If the Fed adopts its second option, Discover could benefit because it also offers signature debit processing, though this is a very small part of its business, Hochschild said, adding that he thinks it is unlikely that this option will be chosen.

Payments technology vendors First Data Corp., Fiserv Inc. and Fidelity National Information Services Inc., which each operate PIN-debit networks, have made similar statements in recent months.

Whether retailers will take advantage of this new ability to "steer" consumers toward using cheaper payment brands is a separate issue.

Some experts anticipate that, with the cost of accepting debit cards dropping under the Fed's pending interchange caps, merchants will favor debit cards over credit, which could affect Discover and American Express Co., which does not issue debit cards.
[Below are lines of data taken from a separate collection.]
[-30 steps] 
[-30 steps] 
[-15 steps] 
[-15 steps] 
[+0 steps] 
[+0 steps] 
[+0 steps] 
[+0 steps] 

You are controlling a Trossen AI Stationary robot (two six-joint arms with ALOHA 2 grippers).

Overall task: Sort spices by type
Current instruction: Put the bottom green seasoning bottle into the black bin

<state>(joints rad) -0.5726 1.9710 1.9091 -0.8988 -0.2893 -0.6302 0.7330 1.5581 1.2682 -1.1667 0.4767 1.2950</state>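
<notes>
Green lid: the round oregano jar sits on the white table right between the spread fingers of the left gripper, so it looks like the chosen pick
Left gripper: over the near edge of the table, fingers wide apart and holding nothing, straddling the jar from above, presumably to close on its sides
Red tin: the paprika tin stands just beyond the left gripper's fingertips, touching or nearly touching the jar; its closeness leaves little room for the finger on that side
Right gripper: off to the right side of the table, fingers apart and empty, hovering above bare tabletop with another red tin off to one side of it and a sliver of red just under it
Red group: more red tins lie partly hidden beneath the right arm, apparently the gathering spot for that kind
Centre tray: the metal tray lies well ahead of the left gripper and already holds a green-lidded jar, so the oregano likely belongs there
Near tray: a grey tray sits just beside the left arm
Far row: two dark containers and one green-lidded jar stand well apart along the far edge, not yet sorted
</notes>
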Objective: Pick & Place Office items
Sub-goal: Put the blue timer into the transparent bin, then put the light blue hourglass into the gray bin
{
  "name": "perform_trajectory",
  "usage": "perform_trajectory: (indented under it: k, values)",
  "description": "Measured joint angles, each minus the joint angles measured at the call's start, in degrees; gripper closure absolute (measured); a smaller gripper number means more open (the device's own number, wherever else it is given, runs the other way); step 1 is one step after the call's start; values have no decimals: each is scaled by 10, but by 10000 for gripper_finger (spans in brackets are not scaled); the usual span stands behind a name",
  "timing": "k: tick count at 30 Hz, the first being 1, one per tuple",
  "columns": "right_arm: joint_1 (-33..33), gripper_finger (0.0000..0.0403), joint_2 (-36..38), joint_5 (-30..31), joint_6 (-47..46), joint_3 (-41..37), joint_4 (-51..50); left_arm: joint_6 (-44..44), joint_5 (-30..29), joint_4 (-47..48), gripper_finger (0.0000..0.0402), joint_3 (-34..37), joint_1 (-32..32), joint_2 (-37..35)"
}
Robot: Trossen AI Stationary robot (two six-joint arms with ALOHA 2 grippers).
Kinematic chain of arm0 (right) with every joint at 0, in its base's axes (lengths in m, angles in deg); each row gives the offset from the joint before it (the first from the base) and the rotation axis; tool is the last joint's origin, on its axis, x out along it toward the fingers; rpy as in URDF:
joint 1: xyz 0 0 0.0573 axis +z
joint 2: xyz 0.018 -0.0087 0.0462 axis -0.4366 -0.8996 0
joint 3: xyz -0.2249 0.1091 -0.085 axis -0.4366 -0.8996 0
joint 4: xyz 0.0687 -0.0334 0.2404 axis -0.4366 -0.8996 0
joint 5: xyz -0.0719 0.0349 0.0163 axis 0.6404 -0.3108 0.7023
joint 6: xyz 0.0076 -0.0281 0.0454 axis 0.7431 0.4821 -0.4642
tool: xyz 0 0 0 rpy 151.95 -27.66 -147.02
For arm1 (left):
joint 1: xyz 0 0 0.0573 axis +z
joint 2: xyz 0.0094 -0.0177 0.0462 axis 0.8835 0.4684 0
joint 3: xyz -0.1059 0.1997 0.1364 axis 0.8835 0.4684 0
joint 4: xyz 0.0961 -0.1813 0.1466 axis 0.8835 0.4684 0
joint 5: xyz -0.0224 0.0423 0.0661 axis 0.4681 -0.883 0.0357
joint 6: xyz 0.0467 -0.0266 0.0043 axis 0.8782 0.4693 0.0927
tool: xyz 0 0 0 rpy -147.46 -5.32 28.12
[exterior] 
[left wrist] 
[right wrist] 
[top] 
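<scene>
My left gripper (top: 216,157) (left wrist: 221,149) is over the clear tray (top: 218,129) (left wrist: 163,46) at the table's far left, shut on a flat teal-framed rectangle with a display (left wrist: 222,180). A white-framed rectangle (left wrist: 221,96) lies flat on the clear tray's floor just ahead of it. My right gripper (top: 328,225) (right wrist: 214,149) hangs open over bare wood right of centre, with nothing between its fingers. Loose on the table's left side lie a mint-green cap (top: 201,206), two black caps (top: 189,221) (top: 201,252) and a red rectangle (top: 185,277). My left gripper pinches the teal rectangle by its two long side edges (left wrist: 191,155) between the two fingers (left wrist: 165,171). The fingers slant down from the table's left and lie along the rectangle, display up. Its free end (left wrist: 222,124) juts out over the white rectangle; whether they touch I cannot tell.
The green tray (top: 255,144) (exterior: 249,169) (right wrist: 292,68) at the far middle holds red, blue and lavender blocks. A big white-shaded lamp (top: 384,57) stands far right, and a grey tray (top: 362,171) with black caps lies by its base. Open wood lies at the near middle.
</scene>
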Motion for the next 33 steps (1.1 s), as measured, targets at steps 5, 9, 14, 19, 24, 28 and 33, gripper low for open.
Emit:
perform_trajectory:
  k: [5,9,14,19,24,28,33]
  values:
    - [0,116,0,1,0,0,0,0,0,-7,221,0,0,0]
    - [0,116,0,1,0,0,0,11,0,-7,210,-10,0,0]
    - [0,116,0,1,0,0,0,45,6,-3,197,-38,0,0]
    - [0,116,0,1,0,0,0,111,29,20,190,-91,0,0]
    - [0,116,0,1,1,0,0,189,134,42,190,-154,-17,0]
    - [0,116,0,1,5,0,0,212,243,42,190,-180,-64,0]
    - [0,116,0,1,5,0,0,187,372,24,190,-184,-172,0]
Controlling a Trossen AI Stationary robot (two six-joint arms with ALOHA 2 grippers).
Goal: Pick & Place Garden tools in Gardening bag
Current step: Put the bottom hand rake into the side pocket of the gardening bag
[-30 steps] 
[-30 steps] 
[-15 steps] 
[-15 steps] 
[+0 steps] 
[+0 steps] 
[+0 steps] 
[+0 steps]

Dan Henry, the chief financial officer at Amex, said during the conference that large, big-box merchants are the most likely to offer discounts to promote debit cards over credit. "Certainly they have the greatest capability to do that type of thing," he said, noting they have sophistication built in to their point of sale systems. However, they still would have to train their cashiers.

Henry also said he questions whether retailers can afford incentives that would persuade regular credit card users to pay with a debit card instead. "I'm just not sure how easy it is for a retailer to find a way to share enough with the consumer to really incent them to want to switch to a different product," he said.